■ Action item ■
After removing every image, reproduce the data exactly as it appears.

Start of Data block

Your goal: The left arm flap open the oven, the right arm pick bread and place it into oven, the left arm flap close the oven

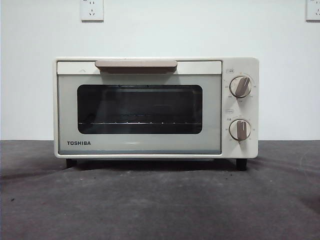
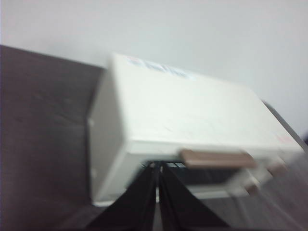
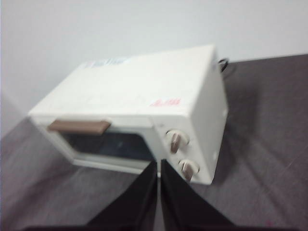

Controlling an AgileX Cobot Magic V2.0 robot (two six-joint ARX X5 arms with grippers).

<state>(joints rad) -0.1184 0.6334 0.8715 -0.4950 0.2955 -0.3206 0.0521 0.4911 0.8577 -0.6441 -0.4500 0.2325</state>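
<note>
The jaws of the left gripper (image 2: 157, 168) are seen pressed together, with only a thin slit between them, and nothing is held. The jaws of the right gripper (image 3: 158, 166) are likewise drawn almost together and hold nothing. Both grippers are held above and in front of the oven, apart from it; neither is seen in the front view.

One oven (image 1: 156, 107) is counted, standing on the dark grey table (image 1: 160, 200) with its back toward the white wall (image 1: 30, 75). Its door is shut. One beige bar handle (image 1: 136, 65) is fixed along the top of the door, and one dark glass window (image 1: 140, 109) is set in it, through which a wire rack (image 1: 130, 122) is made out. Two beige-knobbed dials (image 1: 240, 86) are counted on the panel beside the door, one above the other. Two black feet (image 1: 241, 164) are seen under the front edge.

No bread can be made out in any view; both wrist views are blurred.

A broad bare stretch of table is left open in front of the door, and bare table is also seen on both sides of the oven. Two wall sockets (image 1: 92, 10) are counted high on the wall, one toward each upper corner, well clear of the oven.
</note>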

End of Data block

■ Written reply ■
Your goal: The left arm flap open the oven, the right arm pick bread and place it into oven, the left arm flap close the oven


Controlling an AgileX Cobot Magic V2.0 robot (two six-joint ARX X5 arms with grippers).

<state>(joints rad) -0.1184 0.6334 0.8715 -0.4950 0.2955 -0.3206 0.0521 0.4911 0.8577 -0.6441 -0.4500 0.2325</state>
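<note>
The jaws of the left gripper (image 2: 157, 168) are seen pressed together, with only a thin slit between them, and nothing is held. The jaws of the right gripper (image 3: 158, 166) are likewise drawn almost together and hold nothing. Both grippers are held above and in front of the oven, apart from it; neither is seen in the front view.

One oven (image 1: 156, 107) is counted, standing on the dark grey table (image 1: 160, 200) with its back toward the white wall (image 1: 30, 75). Its door is shut. One beige bar handle (image 1: 136, 65) is fixed along the top of the door, and one dark glass window (image 1: 140, 109) is set in it, through which a wire rack (image 1: 130, 122) is made out. Two beige-knobbed dials (image 1: 240, 86) are counted on the panel beside the door, one above the other. Two black feet (image 1: 241, 164) are seen under the front edge.

No bread can be made out in any view; both wrist views are blurred.

A broad bare stretch of table is left open in front of the door, and bare table is also seen on both sides of the oven. Two wall sockets (image 1: 92, 10) are counted high on the wall, one toward each upper corner, well clear of the oven.
</note>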

The exercise requires nothing further.